12.15 p.m., Starbucks, Marylebone High Street
Ed, my hypochondriac friend with a penchant for Internet babes – girls he can date online – jazz and all things calorific, is meeting me for a quick lunch at Starbucks. This suits him perfectly because the Marylebone branch is situated just a few doors from the BBC building in which he works as a producer. Moving to an area renowned for its private medical practitioners has been, literally, a lifesaver for Ed. The fact is that the common cold, sore throats, coughs, wheezes and sneezes, bugs, bruises and burns, lesions and abrasions, rashes, infections and viruses of a contagious nature persistently plague Ed in a manner rarely experienced by the rest of humankind. In the course of one week, Ed can have experienced anything from suspected heart failure, beriberi, thrombosis, Lassa fever and hepatitis, to malaria, pneumonia and salmonella. One night he called in panic to report a stiffening of the joints and asked shakily whether rigor mortis could be setting in. I explained that one normally had to have died first but that he shouldn't rule it out. Rather like a disgruntled vampire, Ed pounds the streets of Marylebone in search of new blood; a physician who will take him seriously. Within the labyrinthine streets of Wigmore, Wimpole, Harley and Devonshire he has visited every mews, close, place, square and street – both upper and lower – and is on first-name terms with most of the resident medical fraternity. Despite numerous examinations, indulgent diagnoses and panaceas, his symptoms, puzzlingly, persist. Consequently, Ed feels justified in mistrusting medical evaluation, illustrating the point with an anecdote about a Swiss respiratory specialist who once branded him a hypochondriac.
  'A what?' Ed had exclaimed in outrage.
  'Do I have to spell it out, young man?'
  'You most certainly do.'
  'H-Y-P-O-C-H-O-N-D-R-I-A-C.'
  Ed had left the surgery in a state of apoplexy and indignation, deciding from that day forth to equip himself with his own trusty medical emergency kit (known as MEK) wherever he went. It has never left his side since.

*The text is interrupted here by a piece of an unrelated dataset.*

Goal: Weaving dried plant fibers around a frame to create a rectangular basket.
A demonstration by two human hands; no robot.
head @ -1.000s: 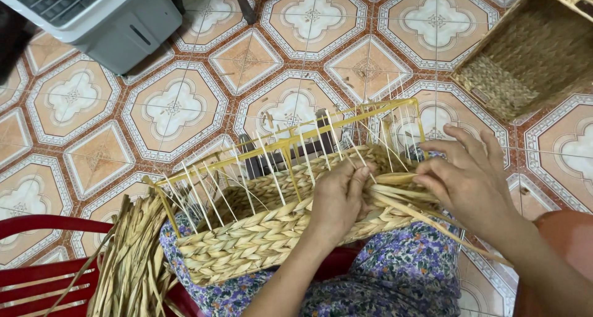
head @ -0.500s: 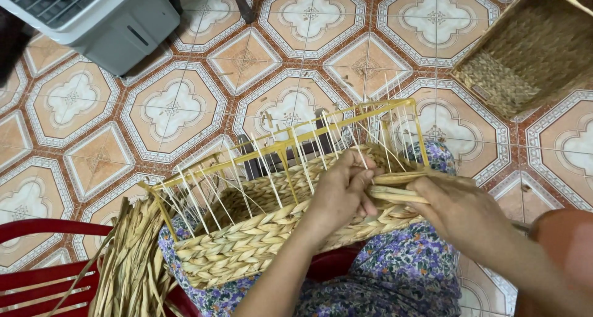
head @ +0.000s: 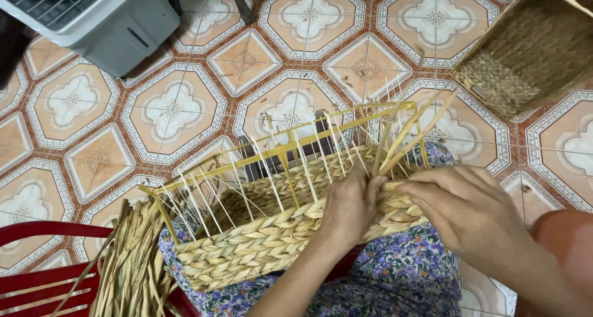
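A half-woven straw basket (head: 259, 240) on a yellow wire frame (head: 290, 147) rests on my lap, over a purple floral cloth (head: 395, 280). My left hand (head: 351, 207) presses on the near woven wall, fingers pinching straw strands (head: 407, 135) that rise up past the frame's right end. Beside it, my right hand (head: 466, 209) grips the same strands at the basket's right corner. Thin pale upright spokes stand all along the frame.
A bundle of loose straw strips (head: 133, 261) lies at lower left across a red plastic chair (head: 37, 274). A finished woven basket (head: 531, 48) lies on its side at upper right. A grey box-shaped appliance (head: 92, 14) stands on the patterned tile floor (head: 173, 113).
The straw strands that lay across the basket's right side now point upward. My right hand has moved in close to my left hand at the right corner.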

  Reaching Starbucks some time before Ed and I are due to meet, I decide to have a leisurely espresso. It's still raining and clusters of grey thunder clouds, like aimless teenagers, hang sulkily above the London skyline. At the counter, the man ahead of me is gesticulating animatedly to a barista. She looks mystified, as do the rest of the counter staff.

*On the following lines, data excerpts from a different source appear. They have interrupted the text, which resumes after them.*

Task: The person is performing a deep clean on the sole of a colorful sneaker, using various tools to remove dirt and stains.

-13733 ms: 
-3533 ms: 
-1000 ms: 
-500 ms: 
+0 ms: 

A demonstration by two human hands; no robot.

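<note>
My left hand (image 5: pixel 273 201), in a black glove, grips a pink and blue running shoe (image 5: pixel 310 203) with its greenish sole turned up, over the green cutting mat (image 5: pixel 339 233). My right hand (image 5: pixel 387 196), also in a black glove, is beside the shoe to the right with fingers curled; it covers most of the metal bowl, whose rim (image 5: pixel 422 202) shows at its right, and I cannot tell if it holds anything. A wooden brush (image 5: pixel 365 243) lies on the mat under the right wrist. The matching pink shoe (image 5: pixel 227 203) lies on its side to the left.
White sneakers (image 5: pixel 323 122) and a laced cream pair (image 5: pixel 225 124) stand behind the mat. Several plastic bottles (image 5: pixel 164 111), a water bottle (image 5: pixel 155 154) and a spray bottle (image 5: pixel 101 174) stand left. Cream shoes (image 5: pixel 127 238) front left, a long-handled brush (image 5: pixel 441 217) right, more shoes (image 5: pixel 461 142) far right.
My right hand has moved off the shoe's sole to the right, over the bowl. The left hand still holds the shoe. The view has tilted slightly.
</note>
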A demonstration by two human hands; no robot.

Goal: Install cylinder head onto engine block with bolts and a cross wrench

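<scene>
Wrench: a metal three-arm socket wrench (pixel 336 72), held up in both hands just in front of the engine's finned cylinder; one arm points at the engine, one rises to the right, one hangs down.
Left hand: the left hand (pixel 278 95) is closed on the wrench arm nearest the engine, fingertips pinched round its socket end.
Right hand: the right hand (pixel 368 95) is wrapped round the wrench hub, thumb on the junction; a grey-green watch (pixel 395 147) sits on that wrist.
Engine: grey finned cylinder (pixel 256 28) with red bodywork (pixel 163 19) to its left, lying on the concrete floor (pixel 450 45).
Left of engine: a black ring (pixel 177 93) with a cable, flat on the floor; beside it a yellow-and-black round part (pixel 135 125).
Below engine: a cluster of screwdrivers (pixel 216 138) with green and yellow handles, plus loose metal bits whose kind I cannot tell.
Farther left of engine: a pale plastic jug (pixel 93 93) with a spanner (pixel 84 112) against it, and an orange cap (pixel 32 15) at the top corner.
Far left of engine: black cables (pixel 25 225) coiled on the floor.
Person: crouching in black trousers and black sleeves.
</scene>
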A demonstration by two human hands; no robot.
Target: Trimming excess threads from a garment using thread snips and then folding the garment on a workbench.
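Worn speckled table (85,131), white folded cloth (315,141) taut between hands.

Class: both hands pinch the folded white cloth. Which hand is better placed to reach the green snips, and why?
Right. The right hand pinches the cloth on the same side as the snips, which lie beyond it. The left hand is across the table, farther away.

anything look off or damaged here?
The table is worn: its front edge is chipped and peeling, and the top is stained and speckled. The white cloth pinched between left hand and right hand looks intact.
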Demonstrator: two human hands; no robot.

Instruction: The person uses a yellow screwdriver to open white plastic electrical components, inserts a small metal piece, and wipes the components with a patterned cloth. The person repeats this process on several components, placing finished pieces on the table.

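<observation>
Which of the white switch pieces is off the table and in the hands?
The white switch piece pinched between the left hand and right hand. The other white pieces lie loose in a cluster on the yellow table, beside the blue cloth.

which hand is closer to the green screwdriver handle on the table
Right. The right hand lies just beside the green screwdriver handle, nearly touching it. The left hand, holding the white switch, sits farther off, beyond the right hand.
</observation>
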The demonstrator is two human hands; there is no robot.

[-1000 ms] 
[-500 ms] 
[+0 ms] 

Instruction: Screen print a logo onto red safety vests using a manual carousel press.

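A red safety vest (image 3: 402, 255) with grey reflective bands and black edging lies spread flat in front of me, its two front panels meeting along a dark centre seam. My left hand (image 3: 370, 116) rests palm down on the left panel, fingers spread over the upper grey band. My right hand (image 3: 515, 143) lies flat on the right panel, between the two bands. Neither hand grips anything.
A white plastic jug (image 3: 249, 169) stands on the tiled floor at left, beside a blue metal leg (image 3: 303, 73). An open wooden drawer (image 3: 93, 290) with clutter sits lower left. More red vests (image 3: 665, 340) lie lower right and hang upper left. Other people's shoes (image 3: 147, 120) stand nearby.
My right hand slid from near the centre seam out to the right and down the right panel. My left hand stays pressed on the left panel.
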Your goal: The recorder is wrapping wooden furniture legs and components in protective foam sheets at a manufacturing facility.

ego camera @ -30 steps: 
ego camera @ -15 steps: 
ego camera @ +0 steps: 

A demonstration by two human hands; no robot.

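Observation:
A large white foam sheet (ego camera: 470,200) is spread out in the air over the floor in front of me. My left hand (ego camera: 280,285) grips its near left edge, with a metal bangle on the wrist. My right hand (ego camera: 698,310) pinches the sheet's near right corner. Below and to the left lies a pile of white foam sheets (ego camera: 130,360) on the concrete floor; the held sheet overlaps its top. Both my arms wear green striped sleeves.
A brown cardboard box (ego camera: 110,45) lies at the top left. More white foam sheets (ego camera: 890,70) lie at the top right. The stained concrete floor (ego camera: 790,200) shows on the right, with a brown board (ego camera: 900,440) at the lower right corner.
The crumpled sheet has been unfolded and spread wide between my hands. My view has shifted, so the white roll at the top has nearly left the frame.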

  'Anyone here speak Italian?' she asks no one in particular.
  'Español!' the man says in a wounded voice.
  Without thinking, I greet him warmly in Spanish. He looks relieved, saying that he wants to eat something freshly prepared, not pre-packed. I explain that it's not that kind of cafe. With some distaste he settles for a cellophane wrapped tuna sandwich and a coffee and follows me to my table.
  'Can you help me?' he asks plaintively, settling his tray down and opening a map. I offer him a seat.
  'I'm looking for Buckingham Palace.'
  He takes off his wet jacket, revealing a T-shirt emblazoned with a Catalan logo.
  'Where are you from?'
  He shrugs. 'Mallorca. Have you been there?'
  Have I been there? When I mention that I live in Sóller, he is palpitating with excitement.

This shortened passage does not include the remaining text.